_ASSIGNED TASK_
Transcribe every line of the material below exactly, leaving out the pictures.
_ _ _ _
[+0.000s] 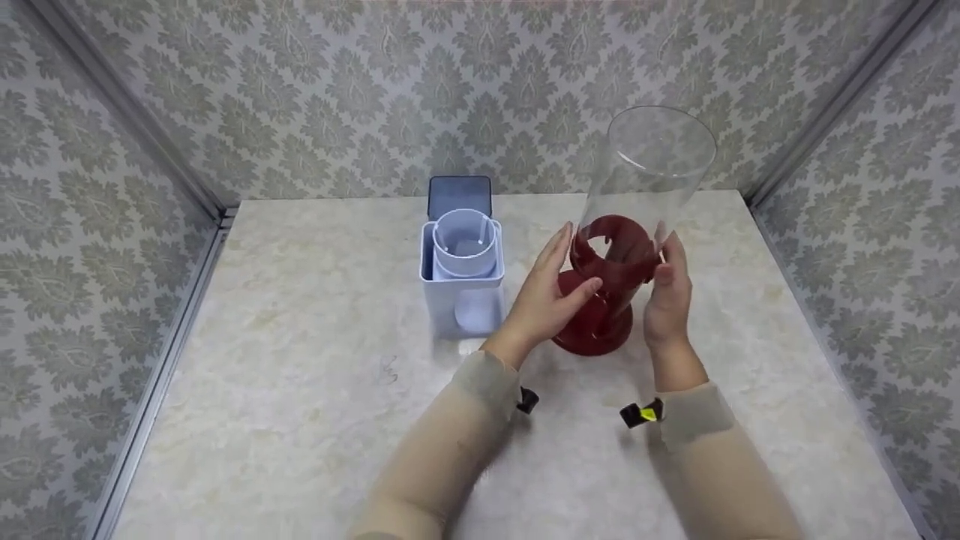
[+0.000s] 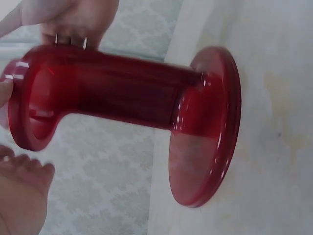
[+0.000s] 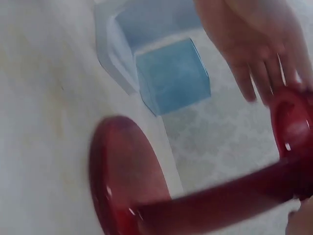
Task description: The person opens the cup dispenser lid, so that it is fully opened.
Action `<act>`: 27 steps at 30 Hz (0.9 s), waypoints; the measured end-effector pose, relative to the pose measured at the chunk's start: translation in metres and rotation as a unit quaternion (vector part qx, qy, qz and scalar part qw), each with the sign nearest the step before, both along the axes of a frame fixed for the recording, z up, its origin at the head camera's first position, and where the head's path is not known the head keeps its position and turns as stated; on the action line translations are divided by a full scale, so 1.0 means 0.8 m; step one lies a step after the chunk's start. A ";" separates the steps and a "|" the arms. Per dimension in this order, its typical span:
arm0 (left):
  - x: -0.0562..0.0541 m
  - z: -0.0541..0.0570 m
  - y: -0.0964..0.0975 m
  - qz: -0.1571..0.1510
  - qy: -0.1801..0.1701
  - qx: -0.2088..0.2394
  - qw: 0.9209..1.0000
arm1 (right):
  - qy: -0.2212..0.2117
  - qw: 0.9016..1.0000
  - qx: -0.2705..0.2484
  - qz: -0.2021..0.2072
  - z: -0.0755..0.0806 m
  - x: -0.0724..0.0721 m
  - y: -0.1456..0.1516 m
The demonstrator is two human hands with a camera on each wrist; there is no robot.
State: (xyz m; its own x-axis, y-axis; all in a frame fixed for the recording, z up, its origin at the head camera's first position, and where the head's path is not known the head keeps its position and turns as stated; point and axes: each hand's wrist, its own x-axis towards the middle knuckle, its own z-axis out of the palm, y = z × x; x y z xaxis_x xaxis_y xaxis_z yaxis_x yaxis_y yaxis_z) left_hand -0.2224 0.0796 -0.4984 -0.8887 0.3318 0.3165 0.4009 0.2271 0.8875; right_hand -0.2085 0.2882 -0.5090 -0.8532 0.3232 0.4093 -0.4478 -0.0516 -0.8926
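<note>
A red stand point(image 1: 600, 322) with a round base carries a tall clear cylinder point(image 1: 656, 172) in its upper ring. The cylinder leans to the right in the head view. At the ring's left side is my left hand point(image 1: 544, 296), fingers long and straight, thumb across the front of the stand. My right hand point(image 1: 667, 300) holds the ring's right side, thumb in front and fingers farther back. In the left wrist view, the stand's base point(image 2: 227, 122) is close to the tabletop. My left fingers point(image 3: 261, 81) lie alongside the ring in the right wrist view.
Left of the stand, a light blue box point(image 1: 461, 300) has a round cup point(image 1: 465, 244) in its opening and a translucent blue lid point(image 1: 460, 196) raised behind. Patterned walls point(image 1: 465, 97) close off the back and sides of the pale table point(image 1: 300, 337).
</note>
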 end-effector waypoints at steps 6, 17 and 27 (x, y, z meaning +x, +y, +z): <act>0.024 0.013 0.025 0.102 -0.015 0.059 0.993 | -0.012 0.976 -0.149 0.158 0.021 -0.046 0.059; 0.045 0.002 0.072 0.187 0.072 0.043 0.979 | -0.108 0.939 -0.080 0.316 -0.002 -0.078 0.085; 0.037 -0.001 0.059 0.182 0.078 0.036 0.980 | -0.088 0.968 -0.108 0.207 -0.016 -0.070 0.053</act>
State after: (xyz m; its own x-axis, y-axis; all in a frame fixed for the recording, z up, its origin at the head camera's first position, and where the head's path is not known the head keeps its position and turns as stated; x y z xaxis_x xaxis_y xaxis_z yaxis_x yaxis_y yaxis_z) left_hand -0.1924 0.1265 -0.4994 -0.8834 -0.0265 0.4679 0.4359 0.3201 0.8411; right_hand -0.2646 0.3307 -0.5220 -0.9784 0.0010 0.2066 -0.1908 -0.3879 -0.9018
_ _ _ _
_RESPONSE BOX_
[+0.000s] 
[+0.000s] 
[+0.000s] 
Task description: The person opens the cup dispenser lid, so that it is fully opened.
Action `<act>`: 27 steps at 30 Hz (0.9 s), waypoints; the measured end-effector pose, relative to the pose measured at the chunk's start: translation in metres and rotation as a unit quaternion (vector part qx, qy, qz and scalar part qw), each with the sign nearest the step before, both along the axes of a frame fixed for the recording, z up, its origin at the head camera's first position, and where the head's path is not known the head keeps its position and turns as stated; on the action line translations are divided by a full scale, so 1.0 means 0.8 m; step one lies a step after the chunk's start. A ";" separates the steps and a "|" the arms. Per dimension in this order, its typical span:
arm0 (left):
  - x: -0.0562..0.0541 m
  - z: -0.0541..0.0570 m
  - y: -0.0964..0.0975 m
  - qz: -0.1571..0.1510
  - qy: -0.1801..0.1701
  - qx: -0.2088..0.2394
  - qw: 0.9209..1.0000
arm1 (right):
  - qy: -0.2212..0.2117
  - qw: 0.9016..1.0000
  - qx: -0.2705..0.2484
  - qz: -0.2021..0.2072
  - z: -0.0755..0.0806 m
  - x: -0.0724..0.0721 m
  - y: -0.1456..0.1516 m
The demonstrator is two human hands with a camera on each wrist; there is no robot.
State: (xyz m; its own x-axis, y-axis; all in a frame fixed for the recording, z up, its origin at the head camera's first position, and where the head's path is not known the head keeps its position and turns as stated; point and axes: each hand's wrist, its own x-axis towards the middle knuckle, its own z-axis out of the palm, y = z × x; x y z xaxis_x xaxis_y xaxis_z yaxis_x yaxis_y yaxis_z) left_hand -0.2224 0.0796 -0.4984 -0.8887 0.3318 0.3165 0.4009 0.2271 0.8875; right_hand -0.2085 0.2882 -0.5090 -0.8532 0.3232 0.4093 -0.4478 -0.0516 -0.8926
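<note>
A red stand point(image 1: 600, 322) with a round base carries a tall clear cylinder point(image 1: 656, 172) in its upper ring. The cylinder leans to the right in the head view. At the ring's left side is my left hand point(image 1: 544, 296), fingers long and straight, thumb across the front of the stand. My right hand point(image 1: 667, 300) holds the ring's right side, thumb in front and fingers farther back. In the left wrist view, the stand's base point(image 2: 227, 122) is close to the tabletop. My left fingers point(image 3: 261, 81) lie alongside the ring in the right wrist view.
Left of the stand, a light blue box point(image 1: 461, 300) has a round cup point(image 1: 465, 244) in its opening and a translucent blue lid point(image 1: 460, 196) raised behind. Patterned walls point(image 1: 465, 97) close off the back and sides of the pale table point(image 1: 300, 337).
</note>
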 end-effector waypoints at steps 6, 17 and 27 (x, y, z meaning +x, +y, +z): <act>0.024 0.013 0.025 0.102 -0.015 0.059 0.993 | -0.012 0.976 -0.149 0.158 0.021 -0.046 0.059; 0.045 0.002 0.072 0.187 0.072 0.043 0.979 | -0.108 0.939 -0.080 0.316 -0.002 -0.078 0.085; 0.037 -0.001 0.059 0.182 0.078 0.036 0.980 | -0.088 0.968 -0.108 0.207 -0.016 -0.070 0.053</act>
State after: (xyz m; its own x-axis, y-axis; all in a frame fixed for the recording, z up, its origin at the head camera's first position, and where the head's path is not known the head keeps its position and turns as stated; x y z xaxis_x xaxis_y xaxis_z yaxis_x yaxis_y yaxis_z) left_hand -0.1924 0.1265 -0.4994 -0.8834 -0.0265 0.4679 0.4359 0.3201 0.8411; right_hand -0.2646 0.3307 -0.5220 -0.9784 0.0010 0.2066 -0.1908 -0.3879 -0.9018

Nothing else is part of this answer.